● Task description
Down to the last word, output the records below, skipping any images.
BEGIN Source data
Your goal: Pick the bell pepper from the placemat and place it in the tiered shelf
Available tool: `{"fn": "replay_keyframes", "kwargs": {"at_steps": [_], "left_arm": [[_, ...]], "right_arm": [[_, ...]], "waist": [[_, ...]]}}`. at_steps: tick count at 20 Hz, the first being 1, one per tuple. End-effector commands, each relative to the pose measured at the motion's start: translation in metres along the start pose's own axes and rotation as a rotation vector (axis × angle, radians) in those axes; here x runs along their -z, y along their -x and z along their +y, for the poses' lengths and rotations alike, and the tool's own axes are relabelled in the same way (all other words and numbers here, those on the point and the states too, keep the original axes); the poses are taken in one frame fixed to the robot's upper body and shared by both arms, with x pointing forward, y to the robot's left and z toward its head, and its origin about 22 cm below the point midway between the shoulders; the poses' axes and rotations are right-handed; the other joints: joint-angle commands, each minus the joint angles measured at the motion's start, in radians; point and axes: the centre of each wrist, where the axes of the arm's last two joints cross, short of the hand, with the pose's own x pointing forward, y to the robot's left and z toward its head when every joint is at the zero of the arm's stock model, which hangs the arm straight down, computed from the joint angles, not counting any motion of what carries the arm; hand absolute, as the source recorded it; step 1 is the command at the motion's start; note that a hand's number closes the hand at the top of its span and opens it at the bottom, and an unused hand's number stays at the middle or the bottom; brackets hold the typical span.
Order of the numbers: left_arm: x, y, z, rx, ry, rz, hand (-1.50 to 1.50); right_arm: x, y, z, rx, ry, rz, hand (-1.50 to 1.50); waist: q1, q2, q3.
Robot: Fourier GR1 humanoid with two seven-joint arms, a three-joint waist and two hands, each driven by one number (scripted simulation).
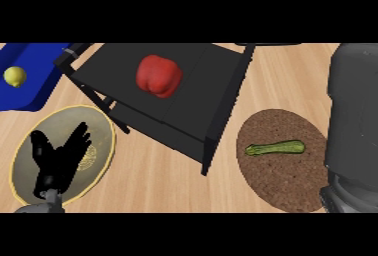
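Head view. Shows the red bell pepper (159,75) lying on the top tier of the black tiered shelf (199,107), off the placemat. Just right of the shelf, shows the round brown placemat (284,175) bearing a green zucchini (276,148). Left of the shelf, shows the left hand (59,152), fingers straight and spread, holding nothing, over a yellow-rimmed plate (100,130). Far left of the shelf, a lemon (15,76) in a blue tray (40,62). Far right of the shelf, only a grey forearm (354,115).

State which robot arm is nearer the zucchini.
Right: its grey forearm shows just right of the zucchini; the left robot hand rests far left, over the plate.
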Motion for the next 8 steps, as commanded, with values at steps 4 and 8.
{"fn": "replay_keyframes", "kwargs": {"at_steps": [4,8], "left_arm": [[-0.003,0.001,0.01,-0.002,0.016,0.018,0.0],[-0.004,-0.002,0.0,-0.017,0.017,0.005,0.0]], "right_arm": [[0.0,0.025,-0.089,0.027,0.016,0.116,-1.5],[0.006,0.025,-0.133,0.055,0.005,0.092,-1.5]], "waist": [[-0.006,0.002,-0.006],[0.006,0.005,-0.006]]}}
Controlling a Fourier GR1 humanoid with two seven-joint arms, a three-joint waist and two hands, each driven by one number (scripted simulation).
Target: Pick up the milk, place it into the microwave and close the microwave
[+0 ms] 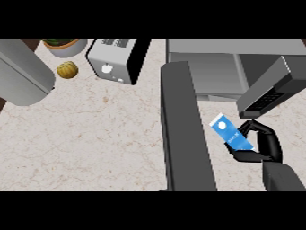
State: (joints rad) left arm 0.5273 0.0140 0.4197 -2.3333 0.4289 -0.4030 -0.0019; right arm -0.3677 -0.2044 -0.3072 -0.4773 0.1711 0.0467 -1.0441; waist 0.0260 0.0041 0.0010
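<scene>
One hand working: my R hand (264,143) is curled round the milk (232,133), fingers hooked over its right side, so it's holding the carton approx mid-body. L hand isn't in shot. Milk sits tilted, top toward upper left, in the gap between the open door (185,134) and the keypad panel (269,96), just in front of the microwave (208,67) mouth. Can't tell if its base touches the counter (82,134) or is lifted off.

Handling, my guess: it's a carton, prob light-to-medium w/ liquid that shifts when tipped, walls that give if pinched, and a coated skin that may slide. Mid-body across the flat sides looks the right hold, not the folded top. Next it'd need to go upright and fwd into the cavity w/o clipping the door edge or panel. Toaster (115,60) and plant (66,46) are well apart, no bother.
</scene>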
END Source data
● Output
Your goal: Pick the bell pepper from the placemat and place it in the tiered shelf
Available tool: `{"fn": "replay_keyframes", "kwargs": {"at_steps": [_], "left_arm": [[_, ...]], "right_arm": [[_, ...]], "waist": [[_, ...]]}}`. at_steps: tick count at 20 Hz, the first being 1, one per tuple. End-effector commands, each relative to the pose measured at the motion's start: translation in metres along the start pose's own axes and rotation as a rotation vector (axis × angle, radians) in those axes; here x runs along their -z, y along their -x and z along their +y, for the poses' lengths and rotations alike, and the tool's own axes are relabelled in the same way (all other words and numbers here, those on the point and the states too, keep the original axes); the poses are taken in one frame fixed to the robot's upper body and shared by both arms, with x pointing forward, y to the robot's left and z toward its head, and its origin about 22 cm below the point midway between the shoulders; the poses' axes and rotations are right-handed; the other joints: joint-angle commands, each minus the joint angles measured at the motion's start, in radians; point and axes: the centre of each wrist, where the axes of the arm's last two joints cross, short of the hand, with the pose's own x pointing forward, y to the robot's left and z toward its head when every joint is at the zero of the arm's stock model, which hangs the arm straight down, computed from the joint angles, not counting any motion of what carries the arm; hand absolute, as the source recorded it; step 1 is the command at the motion's start; note that a hand's number closes the hand at the top of its span and opens it at the bottom, and an unused hand's number stays at the middle or the bottom; brackets hold the typical span.
Order of the numbers: left_arm: x, y, z, rx, ry, rz, hand (-1.50 to 1.50); right_arm: x, y, z, rx, ry, rz, hand (-1.50 to 1.50); waist: q1, q2, q3.
Robot: Fourier GR1 humanoid with two seven-joint arms, a three-joint waist and two hands, each driven by one number (scripted simulation).
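Head view. Shows the red bell pepper (159,75) lying on the top tier of the black tiered shelf (199,107), off the placemat. Just right of the shelf, shows the round brown placemat (284,175) bearing a green zucchini (276,148). Left of the shelf, shows the left hand (59,152), fingers straight and spread, holding nothing, over a yellow-rimmed plate (100,130). Far left of the shelf, a lemon (15,76) in a blue tray (40,62). Far right of the shelf, only a grey forearm (354,115).

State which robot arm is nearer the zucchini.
Right: its grey forearm shows just right of the zucchini; the left robot hand rests far left, over the plate.
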Motion for the next 8 steps, as commanded, with values at steps 4 and 8.
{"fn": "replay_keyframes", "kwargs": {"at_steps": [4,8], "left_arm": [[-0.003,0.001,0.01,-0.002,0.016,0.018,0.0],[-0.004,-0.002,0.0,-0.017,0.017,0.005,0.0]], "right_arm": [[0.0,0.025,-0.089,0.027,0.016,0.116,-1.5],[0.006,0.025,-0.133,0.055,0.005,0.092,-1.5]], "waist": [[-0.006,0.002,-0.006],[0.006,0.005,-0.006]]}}
Controlling a Fourier GR1 humanoid with two seven-joint arms, a three-joint waist and two hands, each driven by one number (scripted simulation).
Target: Pick up the milk, place it into the microwave and close the microwave
[+0 ms] 
State: (joints rad) left arm 0.5273 0.0140 0.4197 -2.3333 0.4289 -0.4030 -0.0019; right arm -0.3677 -0.2044 -0.3072 -0.4773 0.1711 0.0467 -1.0441; waist 0.0260 0.0041 0.0010
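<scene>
One hand working: my R hand (264,143) is curled round the milk (232,133), fingers hooked over its right side, so it's holding the carton approx mid-body. L hand isn't in shot. Milk sits tilted, top toward upper left, in the gap between the open door (185,134) and the keypad panel (269,96), just in front of the microwave (208,67) mouth. Can't tell if its base touches the counter (82,134) or is lifted off.

Handling, my guess: it's a carton, prob light-to-medium w/ liquid that shifts when tipped, walls that give if pinched, and a coated skin that may slide. Mid-body across the flat sides looks the right hold, not the folded top. Next it'd need to go upright and fwd into the cavity w/o clipping the door edge or panel. Toaster (115,60) and plant (66,46) are well apart, no bother.
</scene>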

There is nothing else to the answer.